Data shown:
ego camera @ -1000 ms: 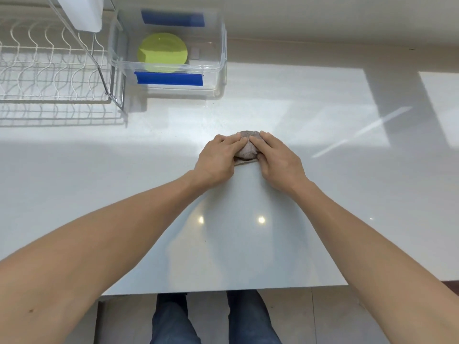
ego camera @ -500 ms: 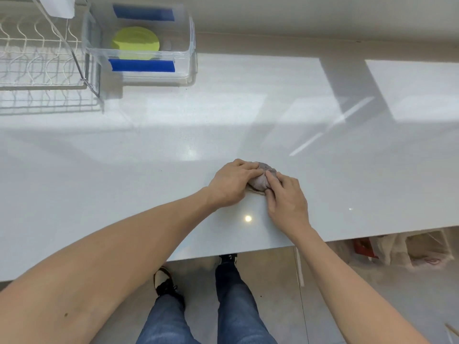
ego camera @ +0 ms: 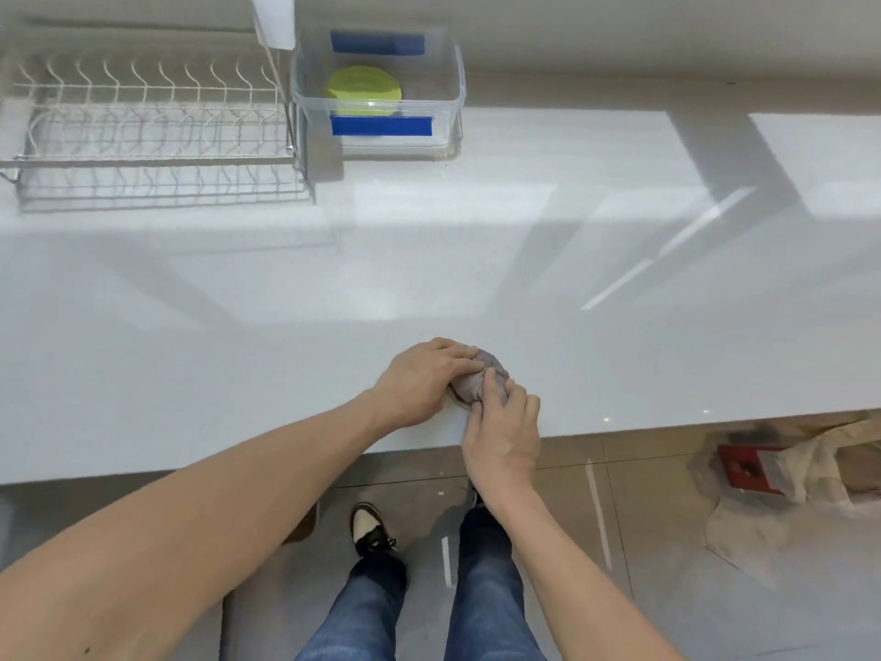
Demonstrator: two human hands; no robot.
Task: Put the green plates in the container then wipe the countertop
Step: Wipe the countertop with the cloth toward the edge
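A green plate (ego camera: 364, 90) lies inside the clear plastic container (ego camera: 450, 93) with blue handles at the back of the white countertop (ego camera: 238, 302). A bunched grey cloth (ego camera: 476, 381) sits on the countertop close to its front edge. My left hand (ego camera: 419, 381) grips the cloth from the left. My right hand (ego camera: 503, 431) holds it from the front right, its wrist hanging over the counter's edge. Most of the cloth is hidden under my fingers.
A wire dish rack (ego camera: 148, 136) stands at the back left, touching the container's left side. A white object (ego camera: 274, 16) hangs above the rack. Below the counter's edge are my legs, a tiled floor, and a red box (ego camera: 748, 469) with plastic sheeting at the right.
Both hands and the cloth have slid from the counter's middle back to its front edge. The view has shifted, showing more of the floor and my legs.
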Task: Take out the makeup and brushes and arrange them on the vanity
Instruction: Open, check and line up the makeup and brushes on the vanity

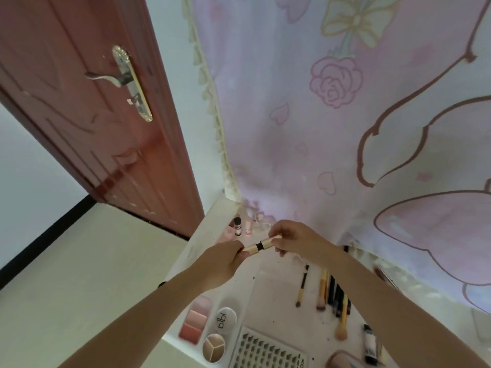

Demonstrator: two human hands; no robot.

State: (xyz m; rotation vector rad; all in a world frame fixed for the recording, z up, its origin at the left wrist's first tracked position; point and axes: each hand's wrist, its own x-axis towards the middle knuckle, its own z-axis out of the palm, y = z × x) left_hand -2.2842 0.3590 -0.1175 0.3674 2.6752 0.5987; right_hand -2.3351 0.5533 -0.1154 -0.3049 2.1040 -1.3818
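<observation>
Both hands hold a gold tube with a black band (261,245) level above the white vanity (212,221). My left hand (225,264) grips its left end and my right hand (289,237) grips its right end. Below them several brushes (322,290) lie side by side on the top. A pink blush palette (195,324), a round white compact (225,320), a round three-shade palette (214,347) and a tray of false lashes (268,350) sit near the front edge. Small bottles (237,226) stand at the back left corner.
A pink patterned cloth (345,115) hangs over the wall behind the vanity. A red-brown door (93,115) with a metal handle stands to the left. A black-and-white tube (369,343) lies at the right, by a pink item at the bottom edge.
</observation>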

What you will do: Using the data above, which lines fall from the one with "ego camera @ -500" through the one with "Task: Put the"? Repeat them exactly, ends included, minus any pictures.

Output below:
ego camera @ -500 ms: 
ego camera @ +0 ms: 
Demonstrator: two human hands; no robot.
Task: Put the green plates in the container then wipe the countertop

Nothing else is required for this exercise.